The Top 5 Network Issues You Didn’t Know You Had

(and how monitoring can solve them)

I spend a lot of time talking about the value that monitoring can bring an organization, and helping IT professionals make a compelling case for expanding or creating a monitoring environment. One of the traps I fall into is talking about the functions and features that monitoring tools provide while believing that the problems they solve are self-evident.

While this is often not true when speaking to non-technical decision makers, it can come as a surprise that it’s sometimes not obvious even to a technical audience!

So I have found it helpful to describe the problem first, so that the listener understands and buys into the fact that a challenge exists. Once that’s done, talking about solutions becomes much easier.

With that in mind, here are the top 5 issues I see in companies today, along with ways that sophisticated monitoring addresses them.

Wireless Networks

Issue #1:

Ubiquitous wireless has directly influenced the decision to embrace BYOD programs, which has in turn created an explosion of devices on the network. It’s not uncommon for a single employee to have 3, 4, or even 5 devices.

This spike in device density has put an unanticipated strain on wireless networks. In addition to the sheer load, there are issues with the type of connections, mobility, and device proximity.

The need to know how many users are on each wireless AP, how much data they are pulling, and how devices move around the office has far outstripped the built-in options that come with the equipment.

Monitoring Can Help!

Wireless monitoring solutions tell you more than when an AP is down. They can alert you when an AP is over-subscribed, or when an individual device is consuming larger-than-expected amounts of data.

In addition, sophisticated monitoring tools now include wireless heat maps – which take the feedback from client devices and generate displays showing where signal strength is best (and worst) and the movement of devices in the environment.

Capacity Planning

Issue #2

We work hard to provision systems appropriately, and to keep tabs on how that system is performing under load. But this remains a largely manual process.
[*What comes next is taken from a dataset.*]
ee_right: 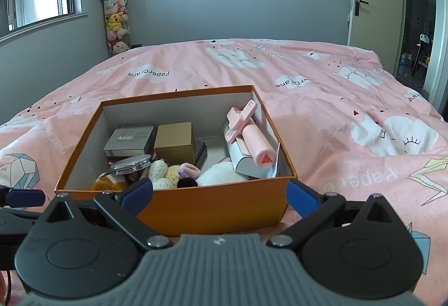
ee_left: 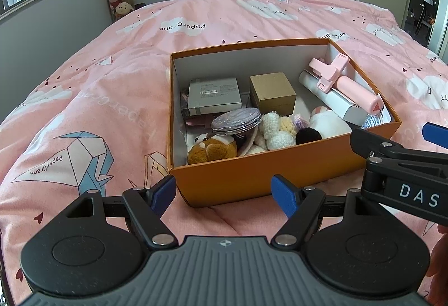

Even with monitoring tools in place, capacity planning—knowing how far into the future a resource (CPU, RAM, disk, bandwidth) will last given current usage patterns—is something that humans do (often with a lot of guesswork). And all too often, resources still reach capacity without anyone noticing until it is far too late.

Monitoring Can Help!

This is a math problem, pure and simple. Sophisticated monitoring tools now have the logic built-in to consider both trending and usage patterns day-by-day and week-by-week in order to come up with a more accurate estimate of when a resource will run out. With this feature in place, alerts can be triggered so that staff can act proactively to do the higher-level analysis and act accordingly.

Packet Monitoring

Issue #3

We’ve gotten very good at monitoring the bits on a network – how many bits per second in and out; the number of errored bits; the number of discarded bits. But knowing how much is only half the story. Where those bits are going and how fast they are traveling is now just as crucial. User experience is now as important as network provisioning. As the saying goes: “Slow is the new down.” In addition, knowing where those packets are going is the first step to catching data breaches before they hit the front page of your favourite Internet news site.

Monitoring Can Help!

A new breed of monitoring tools includes the ability to read data as it crosses the wire and track source, destination, and timing. Thus you can get a listing of internal systems and who they are connecting to (and how much data is being transferred) as well as whether slowness is caused by network congestion or an anaemic application server.

Intelligent Alerts

Issue #4

“Slow is the new down”, but down is still down, too! The problem is that knowing something is down gets more complicated as systems evolve. Also, it would be nice to alert when a system is on its way down, so that the problem could be addressed before it impacts users.

Monitoring Can Help!

Monitoring tools have come a long way since the days of “ping failure” notifications. Alert logic can now take into account multiple elements simultaneously such as CPU, interface, and application metrics so that alerts are incredibly specific. Alert logic also now allows for de-duplication, delay based on time or number of occurrences, and more. Finally, the increased automation built into target systems allows monitoring tools to take action and then re-test at the next cycle to see if that automatic action fixed the situation.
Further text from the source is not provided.